3 Vices That Sabotage Productivity

Think of someone you know who is not working at full potential.  Why isn't their productivity what it should be?  Reasons might include illness, family health issues, depression, an unreasonable workload, burnout, etc. 

Or, there might be another reason: vice.

Vice is often defined as an "evil habit" or even as a "fault" in one's daily practice.  Aristotle spoke of virtues as the opposite of vices.  A virtue is often considered to be "the right amount" so for an average sized man, virtuous eating would be the middle ground between starving himself and overeating.  For the sumo wrestler, this amount will of course change.  Vice, in this example, would be one of the two extremes of the spectrum. 

Three vices in particular are a real problem (translation, pain in the butt) when it comes to productivity: lust, envy and sloth.

Practically speaking, lust is an urge towards something that you don't have personally.  The Buddha (Siddhartha Gautama) described it this way, “Of all of the worldly passions, lust is the most intense.  All other worldly passions seem to follow in its train."  How does lust derail productivity? 

  • It distracts, diverting the mind.
  • It impels, confusing the body.
  • It intoxicates, limiting the ability to focus.

Without a clear mind, a healthy body and a keen ability to focus on one thing at a time, it's pretty darn tough to be productive. 

Vice #2 which gets in productivity's way is envy.  When I envy someone else's stuff, I wish it were mine.  The only real problem is that it doesn't stop there.  Envy seeks another's goods but more dangerously, sees the material possession as more important than its owner.  This is a classic case of "thing over person".  How does envy derail productivity?

  • It slows teamwork, causing division between members.
  • It distracts, dulling the mind.
  • It takes up time, bringing us away from work.

And finally, we get to sloth.  Slasher flicks occasionally touch on sloth as one of the nearly forgotten "deadly sins".  One definition is "extreme laziness".  When I teach virtue and vice to my high school seniors, many students think that they are filled with sloth.  Not necessarily so. 

Sloth is a prolonged period of doing nothing when I should be doing something.  Sloth leaves room for the occasional "lazy Saturday" around the house.  What sloth is really after is a habitual sense of laziness- a state which lasts and eventually takes over.  Sloth gets in productivity's path in the following ways:

  • It sees time as pointless rather than as opportunity.
  • It leads its owner out of ambition and into perpetual relaxing.
  • It seeks fleeting pleasure instead of enduring happiness.
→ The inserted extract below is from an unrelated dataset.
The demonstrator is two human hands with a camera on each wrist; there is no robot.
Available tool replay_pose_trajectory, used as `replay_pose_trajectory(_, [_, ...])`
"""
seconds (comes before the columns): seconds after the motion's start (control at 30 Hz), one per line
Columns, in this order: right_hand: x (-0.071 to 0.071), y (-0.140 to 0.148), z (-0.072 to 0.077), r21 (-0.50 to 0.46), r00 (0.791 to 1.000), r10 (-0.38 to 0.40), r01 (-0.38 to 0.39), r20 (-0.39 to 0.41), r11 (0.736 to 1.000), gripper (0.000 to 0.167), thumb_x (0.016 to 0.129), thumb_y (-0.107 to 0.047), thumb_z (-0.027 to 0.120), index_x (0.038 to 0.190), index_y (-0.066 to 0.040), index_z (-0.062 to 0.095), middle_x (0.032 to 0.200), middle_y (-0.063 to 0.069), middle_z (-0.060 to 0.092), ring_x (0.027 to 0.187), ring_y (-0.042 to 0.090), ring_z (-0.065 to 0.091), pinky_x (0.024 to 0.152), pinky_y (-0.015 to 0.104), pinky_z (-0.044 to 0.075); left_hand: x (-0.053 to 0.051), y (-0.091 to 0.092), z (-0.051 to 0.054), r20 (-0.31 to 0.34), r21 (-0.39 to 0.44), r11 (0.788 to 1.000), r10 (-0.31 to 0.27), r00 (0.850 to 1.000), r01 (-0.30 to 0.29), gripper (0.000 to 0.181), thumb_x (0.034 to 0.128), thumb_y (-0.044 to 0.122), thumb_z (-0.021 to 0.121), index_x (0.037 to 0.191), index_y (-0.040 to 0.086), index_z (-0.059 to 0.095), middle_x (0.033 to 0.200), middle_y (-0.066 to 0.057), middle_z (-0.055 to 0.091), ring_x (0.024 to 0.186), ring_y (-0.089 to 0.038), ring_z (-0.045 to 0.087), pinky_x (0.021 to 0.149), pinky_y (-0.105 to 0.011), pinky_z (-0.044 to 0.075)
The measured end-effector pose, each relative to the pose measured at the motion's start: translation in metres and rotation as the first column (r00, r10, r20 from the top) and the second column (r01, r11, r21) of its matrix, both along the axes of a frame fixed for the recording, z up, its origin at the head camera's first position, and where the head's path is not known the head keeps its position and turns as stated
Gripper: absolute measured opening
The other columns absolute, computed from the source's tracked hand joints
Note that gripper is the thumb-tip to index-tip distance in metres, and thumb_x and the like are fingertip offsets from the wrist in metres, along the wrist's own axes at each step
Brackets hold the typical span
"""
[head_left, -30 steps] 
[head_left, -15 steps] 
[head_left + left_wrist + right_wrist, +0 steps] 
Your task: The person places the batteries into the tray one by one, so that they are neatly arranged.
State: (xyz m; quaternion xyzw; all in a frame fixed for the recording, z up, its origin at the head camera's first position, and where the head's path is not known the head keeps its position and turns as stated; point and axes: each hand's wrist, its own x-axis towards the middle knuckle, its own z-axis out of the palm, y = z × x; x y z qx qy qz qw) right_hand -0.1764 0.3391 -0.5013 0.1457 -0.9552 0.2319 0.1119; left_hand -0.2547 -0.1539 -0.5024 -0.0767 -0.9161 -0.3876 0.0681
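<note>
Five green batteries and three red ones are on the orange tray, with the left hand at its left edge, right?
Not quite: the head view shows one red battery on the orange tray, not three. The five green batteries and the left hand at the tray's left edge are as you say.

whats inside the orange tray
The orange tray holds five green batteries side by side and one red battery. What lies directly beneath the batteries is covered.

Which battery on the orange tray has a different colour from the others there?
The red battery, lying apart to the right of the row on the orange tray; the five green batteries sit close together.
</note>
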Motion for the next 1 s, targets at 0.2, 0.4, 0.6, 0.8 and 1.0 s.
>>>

Whether you struggle with lust or envy or sloth (or all three?), there is hope!  I suggest taking 15 minutes within the next week and writing down some specific times when you feel a struggle with any one of these vices.  Once you've inventoried your own tendencies, you can focus on their opposites: virtues.

  1. When lust comes at you, have a picture of your family or loved ones handy.  It's nearly impossible to lust after someone or something if you have a visual reminder of what's really important in life.
  2. When envy approaches, walk the other way.  Material things are nice for the moment but will be outdated in 6 months anyway.  Remind yourself of this often.
  3. When sloth creeps in, do something productive.  Go for a walk, lift some weights, do some work.  If you schedule your times of relaxation, the other 'working hours' will be more fruitful and life will retain a healthy sense of balance.

The key with virtue-building is to practice doing good things.  No person masters self without two steps forward and one step back.  Practice makes perfect, at work and within yourself.